Decisão · TJMG

TJMG 5001209-08.2023.8.13.0249

Rel. Julio Cezar Guttierrez Vieira Baptista2ª Câmara Cíveljulgado em 2025-01-21publicado em 2025-01-23
TRIBUTÁRIO
EMENTA: APELAÇÃO CÍVEL - DIREITO ADMINISTRATIVO - SERVIDOR PÚBLICO - AGENTE DE SEGURANÇA PENITENCIÁRIO - ADICIONAL DE HORAS EXTRAORDINÁRIAS - CABIMENTO - COMPENSAÇÃO NÃO DEMONSTRADA - DESNECESSIDADE DE AUTORIZAÇÃO PRÉVIA DA ADMINISTRAÇÃO PÚBLICA - ACRÉSCIMO DE 50% SOBRE A HORA NORMAL E REFLEXO NO 13º SALÁRIO - POSSIBILIDADE - INCIDÊNCIA NOS CÁLCULOS DE FÉRIAS E TERÇO DE FÉRIAS - DESCABIMENTO - VEDAÇÃO LEGAL - CORREÇÃO MONETÁRIA E JUROS DE MORA - SENTENÇA REFORMADA - RECURSO PARCIALMENTE PROVIDO. - Comprovado nos autos o trabalho em período superior à carga horária semanal, a remuneração pelo serviço extraordinário é direito do servidor, sob pena de enriquecimento sem causa da Administração Pública. - É devido o pagamento das horas extraordinárias ao servidor público, no importe de 50% (cinquenta por cento) sobre a hora normal, com reflexos na gratificação natalina, das parcelas vencidas, referente ao período trabalhado nos 05 (cinco) anos anteriores à propositura da ação. - As horas extras refletem apenas sobre o 13º salário, uma vez que o art. 153 da Lei Estadual n.º 869/52 veda a incidência sobre o cálculo das férias e terço de férias. - Na esteira do entendimento consolidado pelo col.

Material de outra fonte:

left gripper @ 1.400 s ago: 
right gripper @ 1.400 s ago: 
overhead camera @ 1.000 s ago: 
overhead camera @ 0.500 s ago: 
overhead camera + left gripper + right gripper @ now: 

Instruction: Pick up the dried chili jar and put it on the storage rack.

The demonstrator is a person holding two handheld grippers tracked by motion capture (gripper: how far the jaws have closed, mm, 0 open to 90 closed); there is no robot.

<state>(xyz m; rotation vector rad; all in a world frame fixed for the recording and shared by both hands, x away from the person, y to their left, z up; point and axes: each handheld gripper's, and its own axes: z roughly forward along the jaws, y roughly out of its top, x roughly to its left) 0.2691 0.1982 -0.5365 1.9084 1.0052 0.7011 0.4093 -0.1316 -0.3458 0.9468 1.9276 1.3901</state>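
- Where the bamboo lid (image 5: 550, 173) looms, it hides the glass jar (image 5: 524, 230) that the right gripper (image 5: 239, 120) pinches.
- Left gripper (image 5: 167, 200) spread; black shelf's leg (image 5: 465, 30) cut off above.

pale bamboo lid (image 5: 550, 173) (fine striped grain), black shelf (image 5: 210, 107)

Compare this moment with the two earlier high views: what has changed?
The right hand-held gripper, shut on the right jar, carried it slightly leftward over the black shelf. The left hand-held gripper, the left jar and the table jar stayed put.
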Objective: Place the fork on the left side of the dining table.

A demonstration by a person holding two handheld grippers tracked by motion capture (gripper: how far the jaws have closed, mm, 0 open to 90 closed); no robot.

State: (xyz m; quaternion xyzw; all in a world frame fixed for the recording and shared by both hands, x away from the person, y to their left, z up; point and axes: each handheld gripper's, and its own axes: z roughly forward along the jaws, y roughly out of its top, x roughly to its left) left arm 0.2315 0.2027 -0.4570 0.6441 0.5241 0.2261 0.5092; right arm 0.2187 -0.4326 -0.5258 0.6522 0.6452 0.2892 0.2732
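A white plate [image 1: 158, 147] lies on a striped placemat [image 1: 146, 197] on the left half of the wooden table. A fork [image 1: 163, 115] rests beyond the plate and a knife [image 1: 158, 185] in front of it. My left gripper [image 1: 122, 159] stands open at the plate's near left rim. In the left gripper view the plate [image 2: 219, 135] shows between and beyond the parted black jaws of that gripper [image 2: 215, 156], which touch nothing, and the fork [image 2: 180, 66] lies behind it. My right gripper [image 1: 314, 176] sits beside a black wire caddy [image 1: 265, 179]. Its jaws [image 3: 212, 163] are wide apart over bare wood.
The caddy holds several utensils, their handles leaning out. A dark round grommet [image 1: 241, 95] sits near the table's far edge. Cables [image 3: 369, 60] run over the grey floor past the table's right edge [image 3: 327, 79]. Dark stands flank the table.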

Supremo Tribunal Federal no RE nº 870.947/SE, sob a sistemática da repercussão geral, nas condenações impostas à Fazenda Pública incidem juros de mora nos termos do art. 1º-F da Lei nº 9.494/1997 (redação dada pela Lei nº 11.960/2009) e correção monetária pelo IPCA-E, até 8/12/2021 e a partir de 9/12/2021 ambos devem incidir pela taxa SELIC, nos termos do art. 3º da EC nº 113/2021. - Recurso parcialmente provido.